*DIRECTIONS:* Within the lines below, the span from the line with "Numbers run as" to the line with "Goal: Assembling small", both ends included, is to be reproduced exactly, with pictures omitted.

*INPUT DATA:*
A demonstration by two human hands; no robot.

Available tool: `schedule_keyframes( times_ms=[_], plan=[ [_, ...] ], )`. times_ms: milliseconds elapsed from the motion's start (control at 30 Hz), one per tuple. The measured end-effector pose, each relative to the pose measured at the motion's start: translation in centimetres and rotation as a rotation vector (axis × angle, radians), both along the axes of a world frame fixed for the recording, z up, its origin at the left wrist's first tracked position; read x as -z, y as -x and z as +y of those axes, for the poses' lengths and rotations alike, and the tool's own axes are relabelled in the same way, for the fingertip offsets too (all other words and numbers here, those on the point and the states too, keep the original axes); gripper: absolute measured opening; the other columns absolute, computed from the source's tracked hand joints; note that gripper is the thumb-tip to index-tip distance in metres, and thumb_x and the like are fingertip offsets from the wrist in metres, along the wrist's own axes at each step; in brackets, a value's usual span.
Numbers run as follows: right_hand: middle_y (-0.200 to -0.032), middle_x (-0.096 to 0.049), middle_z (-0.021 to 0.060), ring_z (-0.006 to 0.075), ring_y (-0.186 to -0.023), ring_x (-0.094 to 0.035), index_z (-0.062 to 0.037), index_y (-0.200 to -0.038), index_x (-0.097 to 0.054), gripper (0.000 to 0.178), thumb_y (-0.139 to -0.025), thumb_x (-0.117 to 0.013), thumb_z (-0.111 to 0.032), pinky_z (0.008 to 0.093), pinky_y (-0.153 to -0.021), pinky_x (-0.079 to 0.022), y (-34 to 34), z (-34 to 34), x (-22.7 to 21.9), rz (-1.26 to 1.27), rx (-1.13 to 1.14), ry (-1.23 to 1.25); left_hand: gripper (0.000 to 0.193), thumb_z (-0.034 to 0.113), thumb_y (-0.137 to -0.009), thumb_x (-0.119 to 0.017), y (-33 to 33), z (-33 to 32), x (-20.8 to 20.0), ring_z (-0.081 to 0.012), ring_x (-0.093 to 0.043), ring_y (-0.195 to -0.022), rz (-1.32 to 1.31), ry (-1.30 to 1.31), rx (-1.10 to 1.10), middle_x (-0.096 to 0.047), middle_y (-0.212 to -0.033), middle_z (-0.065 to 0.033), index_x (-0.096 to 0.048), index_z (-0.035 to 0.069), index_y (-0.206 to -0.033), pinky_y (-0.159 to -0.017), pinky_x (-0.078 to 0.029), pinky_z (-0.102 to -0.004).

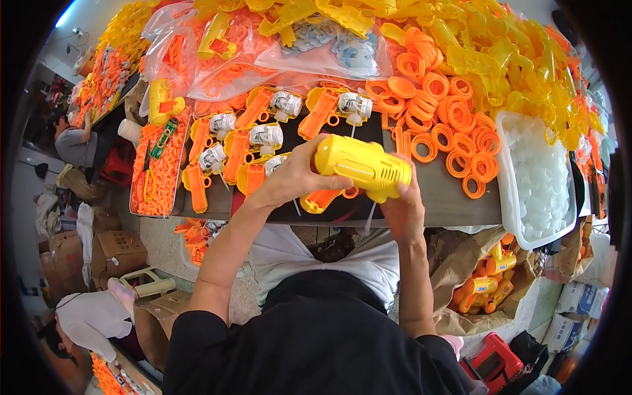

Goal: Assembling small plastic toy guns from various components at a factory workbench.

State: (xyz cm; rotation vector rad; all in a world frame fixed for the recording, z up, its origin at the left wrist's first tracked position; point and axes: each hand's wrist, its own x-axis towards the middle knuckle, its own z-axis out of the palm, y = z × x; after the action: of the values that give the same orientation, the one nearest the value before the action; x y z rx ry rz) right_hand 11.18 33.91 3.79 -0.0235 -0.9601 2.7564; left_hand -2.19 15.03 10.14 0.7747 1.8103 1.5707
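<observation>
Above the table's front edge I hold a yellow plastic toy gun body [359, 166], rounded and with slotted vents. My left hand [296, 174] grips its left end, thumb along the lower side. Around the right end close the fingers of my right hand [404, 205]. A thin whitish tube [370, 218] hangs below the body. Just under it shows an orange handle [322, 199] with a yellow edge; whether it belongs to the held piece I cannot tell. Left of my hands lie several half-assembled toy guns [245, 146], with orange handles and white mechanisms exposed.
Orange rings [454, 131] and yellow shells [507, 59] are heaped behind and right. A white bin [504, 181] holds translucent caps. At left, a tray [172, 205] of small orange parts bears dark-handled cutters [147, 174]. Finished toys fill a paper sack [447, 319]. Other people sit at left.
</observation>
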Motion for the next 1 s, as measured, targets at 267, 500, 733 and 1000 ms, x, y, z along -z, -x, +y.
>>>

*EXERCISE RESULT:*
Numbers run as follows: right_hand: middle_y (-0.200 to -0.032), middle_x (-0.096 to 0.049), middle_z (-0.021 to 0.060), ring_z (-0.006 to 0.075), ring_y (-0.186 to -0.023), ring_x (-0.094 to 0.035), index_z (-0.062 to 0.037), index_y (-0.200 to -0.038), index_x (-0.097 to 0.054), gripper (0.000 to 0.178), thumb_y (-0.139 to -0.025), thumb_x (-0.117 to 0.013), thumb_z (-0.111 to 0.032), pinky_z (0.008 to 0.093), pinky_y (-0.153 to -0.021), pinky_x (-0.079 to 0.022), y (-34 to 34), z (-34 to 34), x (-22.7 to 21.9), rz (-1.26 to 1.27), rx (-1.13 to 1.14), ry (-1.23 to 1.25); left_hand: gripper (0.000 to 0.193), thumb_z (-0.034 to 0.113), thumb_y (-0.137 to -0.009), thumb_x (-0.119 to 0.017), y (-33 to 33), z (-33 to 32), x (-20.8 to 20.0), ring_z (-0.081 to 0.012), ring_x (-0.093 to 0.043), ring_y (-0.195 to -0.022), rz (-1.32 to 1.31), ry (-1.30 to 1.31), rx (-1.10 to 1.10), middle_x (-0.096 to 0.047), middle_y (-0.212 to -0.033), middle_z (-0.065 to 0.033), index_x (-0.096 to 0.048), index_z (-0.035 to 0.069), index_y (-0.206 to -0.033), pinky_y (-0.159 to -0.017), pinky_x (-0.078 to 0.029), pinky_z (-0.102 to -0.004).


Goal: Assembling small plastic toy guns from various components at a factory workbench.

No more work is needed on this exercise.